The Village of Midlothian is governed by a village president and a board of six trustees. Each trustee is responsible for a specific division of village operations, which are health and welfare, public safety, public works, building and zoning, administration and finance, community affairs and development. Several public commissions and advisory boards, appointed by the Village President with the approval of the trustees, assist the Board in its responsibilities. These include plan commission, safety committee, police and fire commission, beautification committee, Raday Lodge Board, and emergency services disaster agency.

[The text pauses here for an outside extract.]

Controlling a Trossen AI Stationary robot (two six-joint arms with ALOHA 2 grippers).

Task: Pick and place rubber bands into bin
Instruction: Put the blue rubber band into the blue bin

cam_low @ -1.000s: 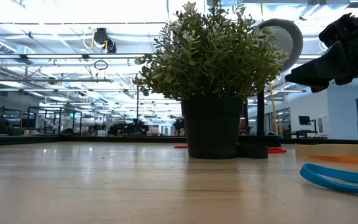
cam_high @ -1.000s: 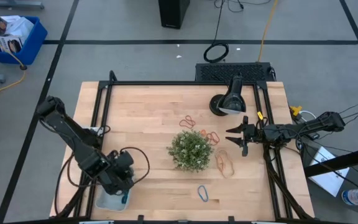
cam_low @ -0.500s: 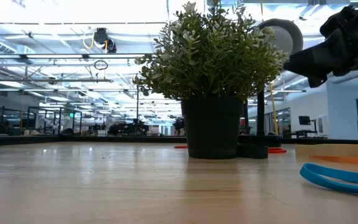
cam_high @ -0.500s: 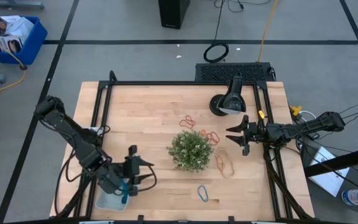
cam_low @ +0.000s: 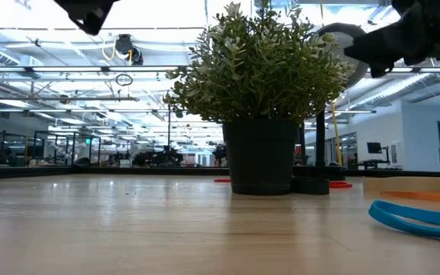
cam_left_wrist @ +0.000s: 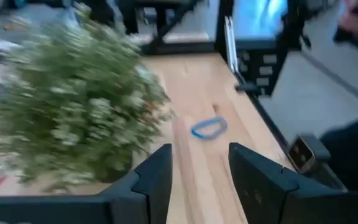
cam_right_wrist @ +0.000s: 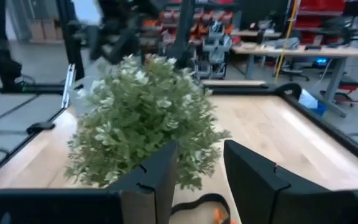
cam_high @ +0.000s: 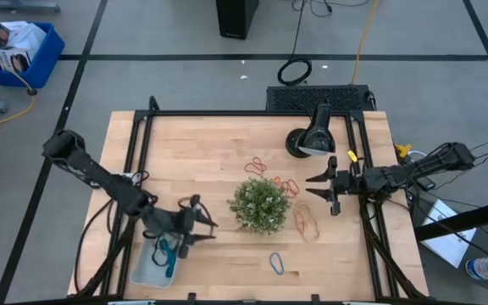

Midlothian residents and businesses are protected by a staff of 23 full-time officers and nine part-time officers. The staff is backed up by its Canine Unit. The police department also offers programs such as D.A.R.E., crime prevention presentations, child fingerprinting, and Neighborhood Watch. The 911 system was enhanced so medical information can be electronically transmitted with each call. The Midlothian Fire Department has a Class 4 fire protection rating to afford home and business owners one of the lowest insurance rates in the southwest suburbs and unparalleled fire protection. Two fire stations are staffed with 15 full-time firefighters and 20 volunteers. Twenty-six of the staff are certified as (EMT’s) emergency medical technicians.

The Village’s Building and Zoning Department chairman and inspectors work together to check new construction plans, issue building permits and condemnation orders, and enforce Midlothian’s strict building and zoning codes.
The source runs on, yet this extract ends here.